Dosato con sapienza diplomatica, oltre alla consueta attenzione apostolica, il programma secondo cui si snoda questo viaggio di Papa Leone in terra di Spagna – terra di salde fedi, incrollabili determinazioni e pertanto facile allo scontro binario – ha portato il Pontefice da Madrid a Barcellona. Gaudì, certo, con la sua meravigliosa basilica appena ultimata ed ora più alta di tutte le sue sorelle; ma anche culla di sussulti divisori, nemmeno troppo lontani nel tempo, di legittime e meno legittime rivendicazioni sovraniste. In altre parole, emblema in sedicesimo di quel che accade ora, in queste ore, in questo continente e in questa Terra che pare provarci un gran gusto a distruggere tutto quel che di buono è stato fatto da ottant’anni a questa parte.
Viaggio apostolico dunque, il suo, ma mai come adesso inteso a dare un senso profondo a scelte da compiere, a strade da seguire e soprattutto a valori da difendere. Il Papa che ha dimostrato di saper gestire un dibattito anche politico in cui un Potente cercava di trascinarlo nemmeno fosse un piccolo e ribelle satrapo di una lontana provincia, ha compiuto in Spagna una serie di gesti che vanno ben oltre i confini di una nazione tesa da sempre tra forti valori cattolici – talvolta da altrui sfruttati – ed un laicismo ideologico e spietato.
La sua processione del Corpus Domini nel centro di Madrid ha assunto così il carattere di una riassunzione di responsabilità di fronte al mondo moderno: nel cuore della Città la Chiesa cammina e indica il percorso. È al centro del villaggio, è il villaggio, anche per chi non la segue: esiste, propone senza imporre, offre una presenza e una soluzione. Ospedale da campo e anche baluardo, la Chiesa si presenta a una società laicizzante come punto di riferimento: verranno i tempi in cui chi vorrà saprà rivolgersi ad essa.
Ugualmente il suo discorso nel Palacio Real, che ha dato inizio al pellegrinaggio, ha dato il là alle giornate successive. Mentre le sue parole rimbalzavano contro le pareti del salone che vide la cerimonia di ingresso della Spagna nell’allora Comunità Economica Europea, il Pontefice ha presentato in controluce il successo del buon seme gettato dai padri fondatori del progetto europeo, che seppero cercare unità tra le macerie della guerra scatenata dai sovranisti ante litteram, dai populisti primigeni e dai totalitarismi imperanti. Anche quelli che sfruttavano un ostentato ossequio per l’altare per dividere e imperare. Ad alcuni osservatori che, vuoi per l’anagrafe vuoi per altro, hanno memoria lunga non è sfuggito che a pochi metri da quella sala, vale a dire sul piazzale antistante il Palacio, un dittatore pronunciò un ignobile discorso di fronte ad una folla plaudente per negare la grazia a cinque giovani condannati per terrorismo. La grazia l’aveva chiesta l’allora pontefice, San Paolo VI, in nome della difesa della vita. I cinque furono garrotati il giorno dopo.
Non si può baciar le pile e negare al povero, al più debole, a chiunque – anche a chi ha commesso errori incredibili – il diritto a non morire strangolato da un collare di ferro o affogato sotto le pale di un gommone.
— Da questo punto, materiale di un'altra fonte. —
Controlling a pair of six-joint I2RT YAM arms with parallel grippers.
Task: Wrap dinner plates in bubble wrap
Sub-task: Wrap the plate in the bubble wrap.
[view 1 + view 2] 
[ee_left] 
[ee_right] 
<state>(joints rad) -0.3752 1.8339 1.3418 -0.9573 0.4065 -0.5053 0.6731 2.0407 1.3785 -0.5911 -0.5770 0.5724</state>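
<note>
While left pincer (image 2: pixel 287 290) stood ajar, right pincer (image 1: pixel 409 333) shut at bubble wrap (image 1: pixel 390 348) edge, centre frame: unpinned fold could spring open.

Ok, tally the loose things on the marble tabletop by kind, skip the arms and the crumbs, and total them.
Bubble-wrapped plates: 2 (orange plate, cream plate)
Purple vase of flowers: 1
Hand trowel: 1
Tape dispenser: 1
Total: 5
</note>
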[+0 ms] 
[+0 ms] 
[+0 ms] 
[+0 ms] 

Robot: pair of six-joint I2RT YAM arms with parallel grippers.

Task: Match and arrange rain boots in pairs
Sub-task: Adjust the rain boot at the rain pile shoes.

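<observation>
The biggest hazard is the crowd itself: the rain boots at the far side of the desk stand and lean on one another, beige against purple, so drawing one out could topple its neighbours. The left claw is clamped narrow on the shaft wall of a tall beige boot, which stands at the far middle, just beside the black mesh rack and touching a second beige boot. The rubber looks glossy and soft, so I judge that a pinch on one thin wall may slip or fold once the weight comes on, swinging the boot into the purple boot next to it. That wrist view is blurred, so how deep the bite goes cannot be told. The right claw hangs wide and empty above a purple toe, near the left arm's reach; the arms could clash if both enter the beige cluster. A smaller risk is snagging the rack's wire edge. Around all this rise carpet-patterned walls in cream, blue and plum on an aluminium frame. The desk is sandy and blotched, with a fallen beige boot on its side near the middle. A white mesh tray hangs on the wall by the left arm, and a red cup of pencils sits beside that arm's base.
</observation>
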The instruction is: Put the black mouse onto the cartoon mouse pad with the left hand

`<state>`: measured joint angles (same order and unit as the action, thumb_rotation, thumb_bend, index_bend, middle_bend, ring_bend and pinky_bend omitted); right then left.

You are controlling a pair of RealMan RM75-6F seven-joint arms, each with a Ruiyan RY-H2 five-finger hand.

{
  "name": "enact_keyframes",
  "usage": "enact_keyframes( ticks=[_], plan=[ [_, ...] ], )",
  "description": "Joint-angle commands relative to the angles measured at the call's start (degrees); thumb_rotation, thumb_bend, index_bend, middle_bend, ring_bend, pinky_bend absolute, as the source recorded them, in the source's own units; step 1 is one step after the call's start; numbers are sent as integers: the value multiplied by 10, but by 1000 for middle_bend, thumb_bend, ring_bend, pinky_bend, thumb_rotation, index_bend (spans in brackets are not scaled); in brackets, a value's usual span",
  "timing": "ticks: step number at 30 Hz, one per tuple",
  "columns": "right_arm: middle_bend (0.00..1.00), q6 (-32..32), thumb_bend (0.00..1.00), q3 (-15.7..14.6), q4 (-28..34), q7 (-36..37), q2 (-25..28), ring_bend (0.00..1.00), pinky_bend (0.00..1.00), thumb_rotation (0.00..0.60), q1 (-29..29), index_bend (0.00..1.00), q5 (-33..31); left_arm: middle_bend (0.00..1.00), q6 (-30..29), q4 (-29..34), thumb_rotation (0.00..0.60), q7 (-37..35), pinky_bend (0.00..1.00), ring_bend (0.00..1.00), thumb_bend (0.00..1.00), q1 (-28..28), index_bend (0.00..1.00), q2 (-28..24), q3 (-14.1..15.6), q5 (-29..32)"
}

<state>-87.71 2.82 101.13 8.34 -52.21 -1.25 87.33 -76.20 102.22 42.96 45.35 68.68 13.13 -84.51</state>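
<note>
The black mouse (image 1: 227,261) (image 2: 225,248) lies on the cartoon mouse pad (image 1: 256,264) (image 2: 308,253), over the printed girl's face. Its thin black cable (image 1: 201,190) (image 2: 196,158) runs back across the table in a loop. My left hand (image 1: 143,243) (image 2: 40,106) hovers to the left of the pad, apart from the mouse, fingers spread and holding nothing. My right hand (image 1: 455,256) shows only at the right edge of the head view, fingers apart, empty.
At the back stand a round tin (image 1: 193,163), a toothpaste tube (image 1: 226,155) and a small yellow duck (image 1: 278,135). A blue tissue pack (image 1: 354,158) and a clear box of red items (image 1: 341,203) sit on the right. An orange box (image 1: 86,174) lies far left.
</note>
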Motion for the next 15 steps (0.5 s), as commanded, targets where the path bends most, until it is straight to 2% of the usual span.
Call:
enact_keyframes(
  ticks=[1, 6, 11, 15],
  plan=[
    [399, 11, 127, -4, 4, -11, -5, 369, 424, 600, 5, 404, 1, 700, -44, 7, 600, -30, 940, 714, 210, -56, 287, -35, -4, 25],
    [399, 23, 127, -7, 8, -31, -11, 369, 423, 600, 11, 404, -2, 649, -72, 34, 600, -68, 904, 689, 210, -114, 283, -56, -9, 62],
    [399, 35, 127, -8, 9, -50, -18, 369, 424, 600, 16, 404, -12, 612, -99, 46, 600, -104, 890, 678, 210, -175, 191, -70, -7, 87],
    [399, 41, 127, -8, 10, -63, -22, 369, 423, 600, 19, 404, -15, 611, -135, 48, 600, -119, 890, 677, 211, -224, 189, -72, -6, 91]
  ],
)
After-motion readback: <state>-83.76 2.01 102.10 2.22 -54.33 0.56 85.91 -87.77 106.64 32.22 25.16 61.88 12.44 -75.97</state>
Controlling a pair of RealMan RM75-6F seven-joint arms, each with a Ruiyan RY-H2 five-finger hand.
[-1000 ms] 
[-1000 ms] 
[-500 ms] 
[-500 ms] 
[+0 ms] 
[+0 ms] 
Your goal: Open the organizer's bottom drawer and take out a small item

O anche nel silenzio, prima di nascere o stretto nella malattia senile, all’ombra di una legislazione che si pretende essere moderna: il discorso pronunciato alle Cortes, poco dopo l’incontro privato con il presidente del Governo, Sanchez, era nella sua chiarezza degno di un Giovanni Paolo II.
Così come degno di un viaggio di Bergoglio a Lampedusa sarà l’ultimo atto di questa visita, alle Canarie: estremo lembo oceanico della terra di Spagna, Europa là dove non è più Europa, porta d’accesso alla speranza per i disperati d’Africa. Che hanno dei doveri nei nostri confronti, ma così come noi ne abbiamo nei loro, a cominciare da una dignitosa accoglienza. E a loro a noi, agli spagnoli che per primi hanno avuto, tra tutti gli europei, il privilegio di ricevere la visita di Prevost, il Papa che non è latino, che non è europeo, manda a dire: sii bella bella, Spagna; sii bella, Europa. Il mondo ha ancora bisogno di voi.